CURRENT measures of competitiveness in the global liner shipping market are incomplete and therefore inaccurate, according to the Container Shipping Market Quarterly Review for the first quarter of this year. The report was prepared by MDS Transmodal in collaboration with the Global Shippers Forum.

GSF represents shippers and cargo owners that engage in international trade – in other words, the customers of the container shipping industry.

In a media statement, GSF said the measures of competitiveness used in other reports on the market fail to take full account of the degree of co-operation between carriers. This co-operation, it says, results in a “more highly concentrated industry, to the serious detriment of shippers worldwide”.

While GSF didn’t make the Container Shipping Market Quarterly Review available to DCN in time to be included in this article, GSF said it proposed a modified measure of competitiveness in the global liner shipping market.

The HHI

GSF’s statement claims “competition authorities until now have relied on traditional but incomplete tools to assess the level of concentration across trades, most commonly the Herfindahl–Hirschman Index (HHI)”.

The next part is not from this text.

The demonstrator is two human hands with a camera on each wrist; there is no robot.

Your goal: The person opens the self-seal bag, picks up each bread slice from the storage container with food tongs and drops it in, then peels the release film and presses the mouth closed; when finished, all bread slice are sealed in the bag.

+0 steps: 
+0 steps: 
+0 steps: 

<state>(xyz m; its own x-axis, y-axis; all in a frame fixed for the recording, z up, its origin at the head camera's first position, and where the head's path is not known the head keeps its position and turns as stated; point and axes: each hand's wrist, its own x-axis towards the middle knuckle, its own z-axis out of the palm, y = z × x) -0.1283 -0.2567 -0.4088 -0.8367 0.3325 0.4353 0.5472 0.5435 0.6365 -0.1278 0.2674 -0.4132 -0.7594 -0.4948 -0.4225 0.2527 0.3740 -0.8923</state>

The United States Department of Justice defines the HHI as a “commonly accepted measure of market concentration”. The DOJ says the HHI is calculated by squaring the market share from each firm competing in the market, then summing the resulting numbers.

The DOJ points out that the HHI takes into account the relative size distribution of the companies within a market. The index gets closer to zero when a market is occupied by a large number of firms of relatively equal size. The HHI gets to its maximum, 10,000 points, when a market is controlled by a single firm.

The DOJ said markets with the HHI between 1500 and 2500 are moderately concentrated, with anything more than 2500 being highly concentrated.

The main disadvantage of the HHI is that in its simplicity, it doesn’t take into account some market complexities.

The GSF statement about its report said the HHI does not take into consideration the full extent of co-operation between shipping lines permitted under block exemptions and other provisions that provide protection from anti-trust action.

The media statement from the GSF appears to rely heavily on a paper published in February called Alternative approaches to measuring concentration in liner shipping by Olaf Merk and Antonella Teodoro from Maritime Economics & Logistics.

“New approaches to measuring competition in liner shipping should take the reality of consortia into account, because the emergence of consortia is not simply a development that takes place in parallel with industry consolidation, but has arguably its own dynamics and could – in combination with consolidation – have more profound impacts than traditional indicators, or other metrics such as the reduction of the number of shipping companies could capture,” Merk and Teodoro state in their paper.

The authors then applied a modified HHI that takes shipping line consortia into account, and the structure of partial ownership that is inherent in such consortia. And, the authors concluded that concentration is higher when consortia are taken into account in this way.

“Our calculations of modified Herfindahl–Hirschman Index (MHHI) indexes that take consortia into account show that industry concentration is higher when consortia are taken into account: for example on the trade corridor Northern Europe-North America East Coast, the MHHI has reached the threshold of 2500 points, despite an HHI score of around 1500,” the authors wrote.

FMC report erroneous?

In the GSF’s media statement, it points to the US Federal Maritime Commission’s Fact Finding Investigation 29 report, in which the ocean freight watchdog said historically high freight rates were not the result of collusion among ocean carriers.

The GSF said the FMC report “does not yet provide a complete picture, as the report maintains the liner trades serving the USA can be characterised as exhibiting ‘vigorous competition’ because their HHI has been measured at below 2500 points”.

GSF then called on the FMC and other competition authorities to use the “more accurate” modified HHI measure in assessing the container shipping market.

GSF director James Hookham said the “breakthrough analysis” lays bare the degree of dominance that many shipping lines actually have in the key global trades.

“Current measures of market concentration are only seeing part of the picture. Not only are there consortia operations within the three main alliances, the number of separate consortia that exist consisting of lines from different alliances is also significant,” he said.

“Competition authorities should urgently revise their measures of competition to reflect the reality of the container shipping market and ensure they capture the full extent and effects of shipping line co-operation, as experienced by shippers.

The GSF said a lack of, or reduction in the levels of competition, leads directly to poor service quality for shippers. This is borne out by other findings in its review.

“The number of port calls achieved (in comparison with those scheduled) fell to 68%, the lowest level recorded since this analysis began in 2020 and, though capacity lost through skipped ports in Europe declined in Q1 2022, it continued to rise in both Asia and Australia with shippers consequently suffering from further export delays,” GSF said in its statement.